==== GIVEN INFORMATION ====
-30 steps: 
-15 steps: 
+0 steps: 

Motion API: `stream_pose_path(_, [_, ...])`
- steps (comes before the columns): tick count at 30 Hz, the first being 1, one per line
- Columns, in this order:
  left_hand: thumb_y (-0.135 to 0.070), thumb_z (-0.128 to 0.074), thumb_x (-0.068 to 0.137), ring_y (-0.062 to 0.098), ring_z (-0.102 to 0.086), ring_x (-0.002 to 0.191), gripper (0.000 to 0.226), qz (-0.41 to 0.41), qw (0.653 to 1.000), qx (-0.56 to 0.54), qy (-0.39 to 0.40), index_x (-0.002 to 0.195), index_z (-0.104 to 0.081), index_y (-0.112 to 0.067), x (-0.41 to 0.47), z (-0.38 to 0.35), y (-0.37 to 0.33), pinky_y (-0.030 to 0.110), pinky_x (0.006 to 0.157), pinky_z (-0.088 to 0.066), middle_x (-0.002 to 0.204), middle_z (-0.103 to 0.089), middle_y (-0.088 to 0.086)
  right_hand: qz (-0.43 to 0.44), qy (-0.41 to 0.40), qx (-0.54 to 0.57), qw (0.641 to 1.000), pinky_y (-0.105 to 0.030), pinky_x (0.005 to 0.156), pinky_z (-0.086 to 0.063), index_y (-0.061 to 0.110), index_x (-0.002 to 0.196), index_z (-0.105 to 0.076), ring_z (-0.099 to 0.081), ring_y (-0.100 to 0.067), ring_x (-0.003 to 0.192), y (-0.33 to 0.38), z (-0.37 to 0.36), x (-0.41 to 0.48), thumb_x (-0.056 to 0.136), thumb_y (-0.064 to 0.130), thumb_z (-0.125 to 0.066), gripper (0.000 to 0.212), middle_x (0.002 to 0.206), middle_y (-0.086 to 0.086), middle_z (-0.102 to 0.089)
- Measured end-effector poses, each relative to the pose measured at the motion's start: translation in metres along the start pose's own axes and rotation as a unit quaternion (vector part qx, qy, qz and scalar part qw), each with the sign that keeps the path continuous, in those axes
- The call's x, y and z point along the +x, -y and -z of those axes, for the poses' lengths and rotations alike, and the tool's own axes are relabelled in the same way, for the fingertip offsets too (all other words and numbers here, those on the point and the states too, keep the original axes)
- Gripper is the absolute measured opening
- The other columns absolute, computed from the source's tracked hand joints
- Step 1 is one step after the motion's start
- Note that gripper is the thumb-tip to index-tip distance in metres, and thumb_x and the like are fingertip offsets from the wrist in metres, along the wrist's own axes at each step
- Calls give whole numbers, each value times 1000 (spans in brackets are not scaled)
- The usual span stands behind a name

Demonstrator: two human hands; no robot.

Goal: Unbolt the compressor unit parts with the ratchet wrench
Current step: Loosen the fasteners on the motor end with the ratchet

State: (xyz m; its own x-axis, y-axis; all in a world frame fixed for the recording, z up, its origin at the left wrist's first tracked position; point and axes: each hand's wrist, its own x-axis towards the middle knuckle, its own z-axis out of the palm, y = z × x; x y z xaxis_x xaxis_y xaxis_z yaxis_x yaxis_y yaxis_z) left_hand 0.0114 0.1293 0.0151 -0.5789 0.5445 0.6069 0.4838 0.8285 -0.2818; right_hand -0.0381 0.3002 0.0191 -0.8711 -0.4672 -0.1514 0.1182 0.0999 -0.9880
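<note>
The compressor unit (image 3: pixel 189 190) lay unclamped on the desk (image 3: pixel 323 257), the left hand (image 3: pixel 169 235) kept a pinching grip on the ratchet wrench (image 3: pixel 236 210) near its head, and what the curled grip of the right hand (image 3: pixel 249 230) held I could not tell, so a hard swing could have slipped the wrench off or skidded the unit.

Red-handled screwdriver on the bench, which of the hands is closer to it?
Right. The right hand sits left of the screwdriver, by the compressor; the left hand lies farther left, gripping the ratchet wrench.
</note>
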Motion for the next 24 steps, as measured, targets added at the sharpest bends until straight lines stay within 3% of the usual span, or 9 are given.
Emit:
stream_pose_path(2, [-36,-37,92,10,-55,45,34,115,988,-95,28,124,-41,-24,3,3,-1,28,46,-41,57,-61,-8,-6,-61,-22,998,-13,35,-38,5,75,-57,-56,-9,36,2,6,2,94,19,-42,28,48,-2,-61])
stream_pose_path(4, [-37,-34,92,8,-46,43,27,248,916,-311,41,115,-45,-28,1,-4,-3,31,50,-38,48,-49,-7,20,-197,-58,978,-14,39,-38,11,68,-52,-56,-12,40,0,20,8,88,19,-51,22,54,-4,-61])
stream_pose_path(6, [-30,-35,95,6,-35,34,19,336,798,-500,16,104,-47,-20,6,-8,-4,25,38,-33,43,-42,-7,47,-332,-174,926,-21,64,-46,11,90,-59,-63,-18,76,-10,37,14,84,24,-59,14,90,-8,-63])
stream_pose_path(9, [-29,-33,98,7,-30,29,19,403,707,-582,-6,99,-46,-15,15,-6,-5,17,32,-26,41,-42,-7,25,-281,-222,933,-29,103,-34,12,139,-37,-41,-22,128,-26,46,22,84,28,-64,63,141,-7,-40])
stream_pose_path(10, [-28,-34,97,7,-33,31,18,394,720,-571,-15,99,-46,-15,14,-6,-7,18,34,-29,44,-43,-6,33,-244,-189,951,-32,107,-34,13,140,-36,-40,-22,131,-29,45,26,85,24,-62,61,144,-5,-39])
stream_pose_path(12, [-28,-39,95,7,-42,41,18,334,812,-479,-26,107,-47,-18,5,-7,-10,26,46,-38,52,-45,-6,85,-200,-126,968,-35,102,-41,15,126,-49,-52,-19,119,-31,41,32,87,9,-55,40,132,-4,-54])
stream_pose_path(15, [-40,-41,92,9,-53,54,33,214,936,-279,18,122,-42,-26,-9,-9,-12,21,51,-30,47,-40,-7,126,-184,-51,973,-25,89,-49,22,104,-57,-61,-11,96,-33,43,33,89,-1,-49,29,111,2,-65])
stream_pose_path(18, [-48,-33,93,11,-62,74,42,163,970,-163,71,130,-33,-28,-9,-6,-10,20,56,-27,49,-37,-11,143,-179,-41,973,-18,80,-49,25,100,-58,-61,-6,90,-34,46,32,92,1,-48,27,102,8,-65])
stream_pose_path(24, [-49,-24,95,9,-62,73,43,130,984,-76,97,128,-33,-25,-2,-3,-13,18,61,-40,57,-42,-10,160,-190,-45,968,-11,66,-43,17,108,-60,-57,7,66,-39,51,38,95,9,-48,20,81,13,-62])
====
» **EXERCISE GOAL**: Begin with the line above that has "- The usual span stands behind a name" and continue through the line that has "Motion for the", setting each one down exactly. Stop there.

» **SOLUTION**:
- The usual span stands behind a name

Demonstrator: two human hands; no robot.

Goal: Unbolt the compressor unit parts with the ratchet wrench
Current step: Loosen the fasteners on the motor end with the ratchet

State: (xyz m; its own x-axis, y-axis; all in a world frame fixed for the recording, z up, its origin at the left wrist's first tracked position; point and axes: each hand's wrist, its own x-axis towards the middle knuckle, its own z-axis out of the palm, y = z × x; x y z xaxis_x xaxis_y xaxis_z yaxis_x yaxis_y yaxis_z) left_hand 0.0114 0.1293 0.0151 -0.5789 0.5445 0.6069 0.4838 0.8285 -0.2818; right_hand -0.0381 0.3002 0.0191 -0.8711 -0.4672 -0.1514 0.1182 0.0999 -0.9880
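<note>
The compressor unit (image 3: pixel 189 190) lay unclamped on the desk (image 3: pixel 323 257), the left hand (image 3: pixel 169 235) kept a pinching grip on the ratchet wrench (image 3: pixel 236 210) near its head, and what the curled grip of the right hand (image 3: pixel 249 230) held I could not tell, so a hard swing could have slipped the wrench off or skidded the unit.

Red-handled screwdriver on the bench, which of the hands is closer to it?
Right. The right hand sits left of the screwdriver, by the compressor; the left hand lies farther left, gripping the ratchet wrench.
</note>
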Motion for the next 24 steps, as measured, targets added at the sharpest bends until straight lines stay within 3% of the usual span, or 9 are given.

This answer requires no additional content.